What is required: The full data must be written out exactly, with every line included.

☆ ☆ ☆ ☆

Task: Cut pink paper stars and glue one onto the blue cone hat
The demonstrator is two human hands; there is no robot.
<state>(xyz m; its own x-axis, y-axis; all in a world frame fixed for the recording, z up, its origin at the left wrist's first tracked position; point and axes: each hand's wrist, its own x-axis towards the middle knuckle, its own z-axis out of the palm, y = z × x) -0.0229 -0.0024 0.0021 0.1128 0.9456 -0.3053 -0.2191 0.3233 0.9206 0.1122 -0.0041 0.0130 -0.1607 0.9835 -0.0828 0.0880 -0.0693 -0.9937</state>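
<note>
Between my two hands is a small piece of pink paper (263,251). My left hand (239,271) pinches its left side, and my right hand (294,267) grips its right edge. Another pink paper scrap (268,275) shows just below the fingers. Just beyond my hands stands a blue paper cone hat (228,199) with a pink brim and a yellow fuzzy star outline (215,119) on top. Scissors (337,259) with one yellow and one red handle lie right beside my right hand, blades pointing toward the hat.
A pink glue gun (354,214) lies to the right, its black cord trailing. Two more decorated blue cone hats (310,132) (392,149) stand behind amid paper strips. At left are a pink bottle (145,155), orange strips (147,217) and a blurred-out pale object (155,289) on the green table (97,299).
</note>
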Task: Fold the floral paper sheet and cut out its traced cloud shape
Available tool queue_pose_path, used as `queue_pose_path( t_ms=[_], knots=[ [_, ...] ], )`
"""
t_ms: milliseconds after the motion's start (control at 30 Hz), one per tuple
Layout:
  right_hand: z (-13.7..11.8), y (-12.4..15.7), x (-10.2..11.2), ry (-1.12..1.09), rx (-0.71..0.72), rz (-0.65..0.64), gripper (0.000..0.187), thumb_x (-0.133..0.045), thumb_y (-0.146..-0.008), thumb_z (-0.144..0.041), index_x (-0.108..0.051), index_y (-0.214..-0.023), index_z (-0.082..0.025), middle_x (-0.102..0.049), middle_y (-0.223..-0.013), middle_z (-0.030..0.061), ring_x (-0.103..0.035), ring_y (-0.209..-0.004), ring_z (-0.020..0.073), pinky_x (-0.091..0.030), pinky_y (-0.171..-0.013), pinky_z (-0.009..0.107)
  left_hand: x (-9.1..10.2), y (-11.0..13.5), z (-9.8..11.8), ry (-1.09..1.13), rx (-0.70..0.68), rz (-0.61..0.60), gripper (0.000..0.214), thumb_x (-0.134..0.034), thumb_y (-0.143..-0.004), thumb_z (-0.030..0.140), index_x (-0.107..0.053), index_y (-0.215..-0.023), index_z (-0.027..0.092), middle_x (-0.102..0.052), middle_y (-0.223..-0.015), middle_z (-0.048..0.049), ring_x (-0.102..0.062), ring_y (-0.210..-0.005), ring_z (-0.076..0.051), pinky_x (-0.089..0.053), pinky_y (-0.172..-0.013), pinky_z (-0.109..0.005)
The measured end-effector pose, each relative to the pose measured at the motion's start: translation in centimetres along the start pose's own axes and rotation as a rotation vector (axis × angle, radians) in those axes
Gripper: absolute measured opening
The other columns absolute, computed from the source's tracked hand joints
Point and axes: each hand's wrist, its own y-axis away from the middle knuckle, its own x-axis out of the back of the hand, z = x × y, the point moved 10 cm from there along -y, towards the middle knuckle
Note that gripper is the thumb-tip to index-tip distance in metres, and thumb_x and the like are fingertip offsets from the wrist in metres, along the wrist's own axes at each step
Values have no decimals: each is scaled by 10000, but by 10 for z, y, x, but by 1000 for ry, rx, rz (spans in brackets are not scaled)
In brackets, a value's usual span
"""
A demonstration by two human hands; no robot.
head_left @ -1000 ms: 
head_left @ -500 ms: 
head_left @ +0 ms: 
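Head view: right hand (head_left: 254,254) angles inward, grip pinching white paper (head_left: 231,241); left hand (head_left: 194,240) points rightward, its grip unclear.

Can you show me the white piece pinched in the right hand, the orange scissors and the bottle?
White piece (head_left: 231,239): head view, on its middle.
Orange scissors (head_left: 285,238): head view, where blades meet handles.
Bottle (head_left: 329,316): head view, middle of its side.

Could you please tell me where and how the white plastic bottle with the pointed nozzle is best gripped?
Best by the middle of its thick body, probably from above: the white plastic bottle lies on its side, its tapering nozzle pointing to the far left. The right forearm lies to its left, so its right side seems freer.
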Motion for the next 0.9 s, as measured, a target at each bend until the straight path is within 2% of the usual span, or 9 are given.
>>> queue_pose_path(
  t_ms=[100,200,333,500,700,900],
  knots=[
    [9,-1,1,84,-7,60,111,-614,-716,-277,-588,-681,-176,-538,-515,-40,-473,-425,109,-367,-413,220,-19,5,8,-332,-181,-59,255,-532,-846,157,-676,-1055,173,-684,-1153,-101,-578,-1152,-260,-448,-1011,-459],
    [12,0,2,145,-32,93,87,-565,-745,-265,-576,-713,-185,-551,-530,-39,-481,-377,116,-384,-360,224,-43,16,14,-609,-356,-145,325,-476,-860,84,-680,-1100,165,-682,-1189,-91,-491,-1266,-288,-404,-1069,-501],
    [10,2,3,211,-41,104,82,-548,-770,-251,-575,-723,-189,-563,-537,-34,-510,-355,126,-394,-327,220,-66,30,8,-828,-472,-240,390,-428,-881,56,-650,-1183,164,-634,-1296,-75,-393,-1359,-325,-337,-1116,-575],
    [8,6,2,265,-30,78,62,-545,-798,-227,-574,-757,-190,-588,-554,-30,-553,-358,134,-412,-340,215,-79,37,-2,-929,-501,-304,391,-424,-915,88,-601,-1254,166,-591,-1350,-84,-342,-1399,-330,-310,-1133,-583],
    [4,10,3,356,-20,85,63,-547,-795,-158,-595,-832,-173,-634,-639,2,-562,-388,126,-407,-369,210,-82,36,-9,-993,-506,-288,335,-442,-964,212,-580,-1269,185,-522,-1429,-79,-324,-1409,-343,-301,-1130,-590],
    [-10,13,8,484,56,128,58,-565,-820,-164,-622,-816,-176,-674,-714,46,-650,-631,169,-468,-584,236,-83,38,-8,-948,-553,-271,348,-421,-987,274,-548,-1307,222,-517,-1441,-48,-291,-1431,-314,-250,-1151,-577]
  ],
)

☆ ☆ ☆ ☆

Your solution:
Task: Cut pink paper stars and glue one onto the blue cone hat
The demonstrator is two human hands; there is no robot.
<state>(xyz m; its own x-axis, y-axis; all in a world frame fixed for the recording, z up, its origin at the left wrist's first tracked position; point and axes: each hand's wrist, its own x-axis towards the middle knuckle, its own z-axis out of the palm, y = z × x) -0.0229 -0.0024 0.0021 0.1128 0.9456 -0.3053 -0.2191 0.3233 0.9206 0.1122 -0.0041 0.0130 -0.1607 0.9835 -0.0828 0.0880 -0.0693 -0.9937</state>
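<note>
Between my two hands is a small piece of pink paper (263,251). My left hand (239,271) pinches its left side, and my right hand (294,267) grips its right edge. Another pink paper scrap (268,275) shows just below the fingers. Just beyond my hands stands a blue paper cone hat (228,199) with a pink brim and a yellow fuzzy star outline (215,119) on top. Scissors (337,259) with one yellow and one red handle lie right beside my right hand, blades pointing toward the hat.
A pink glue gun (354,214) lies to the right, its black cord trailing. Two more decorated blue cone hats (310,132) (392,149) stand behind amid paper strips. At left are a pink bottle (145,155), orange strips (147,217) and a blurred-out pale object (155,289) on the green table (97,299).
</note>
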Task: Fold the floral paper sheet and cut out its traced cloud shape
Available tool queue_pose_path, used as `queue_pose_path( t_ms=[_], knots=[ [_, ...] ], )`
"""
t_ms: milliseconds after the motion's start (control at 30 Hz), one per tuple
Layout:
  right_hand: z (-13.7..11.8), y (-12.4..15.7), x (-10.2..11.2), ry (-1.12..1.09), rx (-0.71..0.72), rz (-0.65..0.64), gripper (0.000..0.187), thumb_x (-0.133..0.045), thumb_y (-0.146..-0.008), thumb_z (-0.144..0.041), index_x (-0.108..0.051), index_y (-0.214..-0.023), index_z (-0.082..0.025), middle_x (-0.102..0.049), middle_y (-0.223..-0.013), middle_z (-0.030..0.061), ring_x (-0.103..0.035), ring_y (-0.209..-0.004), ring_z (-0.020..0.073), pinky_x (-0.091..0.030), pinky_y (-0.171..-0.013), pinky_z (-0.009..0.107)
  left_hand: x (-9.1..10.2), y (-11.0..13.5), z (-9.8..11.8), ry (-1.09..1.13), rx (-0.70..0.68), rz (-0.61..0.60), gripper (0.000..0.214), thumb_x (-0.134..0.034), thumb_y (-0.143..-0.004), thumb_z (-0.030..0.140), index_x (-0.107..0.053), index_y (-0.215..-0.023), index_z (-0.027..0.092), middle_x (-0.102..0.052), middle_y (-0.223..-0.015), middle_z (-0.048..0.049), ring_x (-0.102..0.062), ring_y (-0.210..-0.005), ring_z (-0.076..0.051), pinky_x (-0.089..0.053), pinky_y (-0.172..-0.013), pinky_z (-0.109..0.005)
The measured end-effector pose, each relative to the pose measured at the motion's start: translation in centimetres along the start pose's own axes and rotation as a rotation vector (axis × angle, radians) in those axes
Gripper: absolute measured opening
The other columns absolute, computed from the source's tracked hand joints
Point and axes: each hand's wrist, its own y-axis away from the middle knuckle, its own x-axis out of the back of the hand, z = x × y, the point moved 10 cm from there along -y, towards the middle knuckle
Note that gripper is the thumb-tip to index-tip distance in metres, and thumb_x and the like are fingertip offsets from the wrist in metres, along the wrist's own axes at each step
Values have no decimals: each is scaled by 10000, but by 10 for z, y, x, but by 1000 for ry, rx, rz (spans in brackets are not scaled)
In brackets, a value's usual span
"""
A demonstration by two human hands; no robot.
head_left @ -1000 ms: 
head_left @ -500 ms: 
head_left @ +0 ms: 
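Head view: right hand (head_left: 254,254) angles inward, grip pinching white paper (head_left: 231,241); left hand (head_left: 194,240) points rightward, its grip unclear.

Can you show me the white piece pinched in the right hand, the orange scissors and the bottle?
White piece (head_left: 231,239): head view, on its middle.
Orange scissors (head_left: 285,238): head view, where blades meet handles.
Bottle (head_left: 329,316): head view, middle of its side.

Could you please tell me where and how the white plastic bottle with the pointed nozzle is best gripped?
Best by the middle of its thick body, probably from above: the white plastic bottle lies on its side, its tapering nozzle pointing to the far left. The right forearm lies to its left, so its right side seems freer.
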Motion for the next 0.9 s, as measured, a target at each bend until the straight path is within 2% of the usual span, or 9 are given.
>>> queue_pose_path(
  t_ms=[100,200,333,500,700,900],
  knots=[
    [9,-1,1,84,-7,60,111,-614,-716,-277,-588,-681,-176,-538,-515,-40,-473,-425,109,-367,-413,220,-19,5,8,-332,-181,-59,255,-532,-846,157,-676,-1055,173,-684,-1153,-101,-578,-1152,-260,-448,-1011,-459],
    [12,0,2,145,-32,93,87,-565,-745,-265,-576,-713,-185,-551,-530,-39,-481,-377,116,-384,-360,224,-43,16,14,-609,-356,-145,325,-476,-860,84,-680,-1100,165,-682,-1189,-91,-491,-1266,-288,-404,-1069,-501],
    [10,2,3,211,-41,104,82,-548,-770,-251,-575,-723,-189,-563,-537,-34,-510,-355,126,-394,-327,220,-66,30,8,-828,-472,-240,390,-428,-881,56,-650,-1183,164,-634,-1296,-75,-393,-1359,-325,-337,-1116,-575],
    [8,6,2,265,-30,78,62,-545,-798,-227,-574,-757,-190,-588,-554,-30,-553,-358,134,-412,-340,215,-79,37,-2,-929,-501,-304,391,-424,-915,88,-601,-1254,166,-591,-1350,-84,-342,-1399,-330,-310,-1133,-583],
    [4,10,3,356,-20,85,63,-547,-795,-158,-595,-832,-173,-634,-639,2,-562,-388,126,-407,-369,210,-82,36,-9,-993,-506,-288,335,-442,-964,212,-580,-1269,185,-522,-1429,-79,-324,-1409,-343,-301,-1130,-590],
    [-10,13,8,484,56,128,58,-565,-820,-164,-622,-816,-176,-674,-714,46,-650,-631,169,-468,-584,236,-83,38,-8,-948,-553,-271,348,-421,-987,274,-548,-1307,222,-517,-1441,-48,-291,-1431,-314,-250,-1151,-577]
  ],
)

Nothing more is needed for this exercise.